■ WHAT YOU HAVE TO DO: Everything in the listing beneath must be transcribed exactly.
BEGIN COLLECTED MATERIAL
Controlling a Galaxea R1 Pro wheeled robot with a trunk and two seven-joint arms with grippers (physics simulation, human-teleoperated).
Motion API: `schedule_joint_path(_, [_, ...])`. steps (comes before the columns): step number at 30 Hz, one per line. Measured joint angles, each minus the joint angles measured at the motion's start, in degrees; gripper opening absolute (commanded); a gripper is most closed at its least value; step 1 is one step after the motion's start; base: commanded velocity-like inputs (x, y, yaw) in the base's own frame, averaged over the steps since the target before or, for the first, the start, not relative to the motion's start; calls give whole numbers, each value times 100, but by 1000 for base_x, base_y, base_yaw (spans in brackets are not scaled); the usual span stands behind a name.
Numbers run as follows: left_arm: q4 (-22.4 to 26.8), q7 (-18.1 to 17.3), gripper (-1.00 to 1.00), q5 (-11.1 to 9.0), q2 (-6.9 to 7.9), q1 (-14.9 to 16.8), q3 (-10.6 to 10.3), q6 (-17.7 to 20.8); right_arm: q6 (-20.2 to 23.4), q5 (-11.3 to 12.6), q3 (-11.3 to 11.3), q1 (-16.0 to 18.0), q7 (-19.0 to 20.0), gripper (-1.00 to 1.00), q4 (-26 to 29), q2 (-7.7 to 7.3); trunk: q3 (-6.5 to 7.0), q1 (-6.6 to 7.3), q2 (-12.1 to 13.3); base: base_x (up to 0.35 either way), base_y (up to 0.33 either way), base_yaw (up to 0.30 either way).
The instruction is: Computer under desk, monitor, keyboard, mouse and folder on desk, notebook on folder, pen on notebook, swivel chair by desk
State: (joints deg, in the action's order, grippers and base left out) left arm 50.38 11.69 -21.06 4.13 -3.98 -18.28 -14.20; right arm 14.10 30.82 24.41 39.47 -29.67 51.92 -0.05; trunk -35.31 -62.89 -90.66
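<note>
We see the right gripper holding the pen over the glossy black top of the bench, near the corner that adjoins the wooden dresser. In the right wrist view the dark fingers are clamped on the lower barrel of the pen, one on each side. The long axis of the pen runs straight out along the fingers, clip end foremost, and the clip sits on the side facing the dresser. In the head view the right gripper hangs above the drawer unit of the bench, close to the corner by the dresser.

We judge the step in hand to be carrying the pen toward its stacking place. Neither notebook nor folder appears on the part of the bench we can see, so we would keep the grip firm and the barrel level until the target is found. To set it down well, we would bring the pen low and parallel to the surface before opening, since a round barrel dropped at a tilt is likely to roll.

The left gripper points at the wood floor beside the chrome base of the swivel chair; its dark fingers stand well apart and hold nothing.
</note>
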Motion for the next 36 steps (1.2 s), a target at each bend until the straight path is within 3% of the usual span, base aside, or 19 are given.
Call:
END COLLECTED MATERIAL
■ ANSWER BOX:
Controlling a Galaxea R1 Pro wheeled robot with a trunk and two seven-joint arms with grippers (physics simulation, human-teleoperated).
Motion API: `schedule_joint_path(_, [_, ...])`. steps (comes before the columns): step number at 30 Hz, one per line. Measured joint angles, each minus the joint angles measured at the motion's start, in degrees; gripper opening absolute (commanded); a gripper is most closed at its least value; step 1 is one step after the motion's start; base: commanded velocity-like inputs (x, y, yaw) in the base's own frame, averaged over the steps since the target before or, for the first, the start, not relative to the motion's start; calls give whole numbers, each value times 100, but by 1000 for base_x, base_y, base_yaw (spans in brackets are not scaled); the usual span stands behind a name.
Numbers run as follows: left_arm: q4 (-22.4 to 26.8), q7 (-18.1 to 17.3), gripper (-1.00 to 1.00), q5 (-11.1 to 9.0), q2 (-6.9 to 7.9), q1 (-14.9 to 16.8), q3 (-10.6 to 10.3), q6 (-17.7 to 20.8); right_arm: q6 (-20.2 to 23.4), q5 (-11.3 to 12.6), q3 (-11.3 to 11.3), q1 (-16.0 to 18.0), q7 (-19.0 to 20.0), gripper (-1.00 to 1.00), q4 (-26 to 29), q2 (-7.7 to 7.3); trunk: q3 (-6.5 to 7.0), q1 (-6.6 to 7.3), q2 (-12.1 to 13.3); base: base_x (up to 0.35 either way), base_y (up to 0.33 either way), base_yaw (up to 0.30 either way).
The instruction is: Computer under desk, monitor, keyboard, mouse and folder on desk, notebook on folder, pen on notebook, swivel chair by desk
State: (joints deg, in the action's order, grippers and base left out) left arm 50.38 11.69 -21.06 4.13 -3.98 -18.28 -14.20; right arm 14.10 30.82 24.41 39.47 -29.67 51.92 -0.05; trunk -35.31 -62.89 -90.66
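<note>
We see the right gripper holding the pen over the glossy black top of the bench, near the corner that adjoins the wooden dresser. In the right wrist view the dark fingers are clamped on the lower barrel of the pen, one on each side. The long axis of the pen runs straight out along the fingers, clip end foremost, and the clip sits on the side facing the dresser. In the head view the right gripper hangs above the drawer unit of the bench, close to the corner by the dresser.

We judge the step in hand to be carrying the pen toward its stacking place. Neither notebook nor folder appears on the part of the bench we can see, so we would keep the grip firm and the barrel level until the target is found. To set it down well, we would bring the pen low and parallel to the surface before opening, since a round barrel dropped at a tilt is likely to roll.

The left gripper points at the wood floor beside the chrome base of the swivel chair; its dark fingers stand well apart and hold nothing.
</note>
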Motion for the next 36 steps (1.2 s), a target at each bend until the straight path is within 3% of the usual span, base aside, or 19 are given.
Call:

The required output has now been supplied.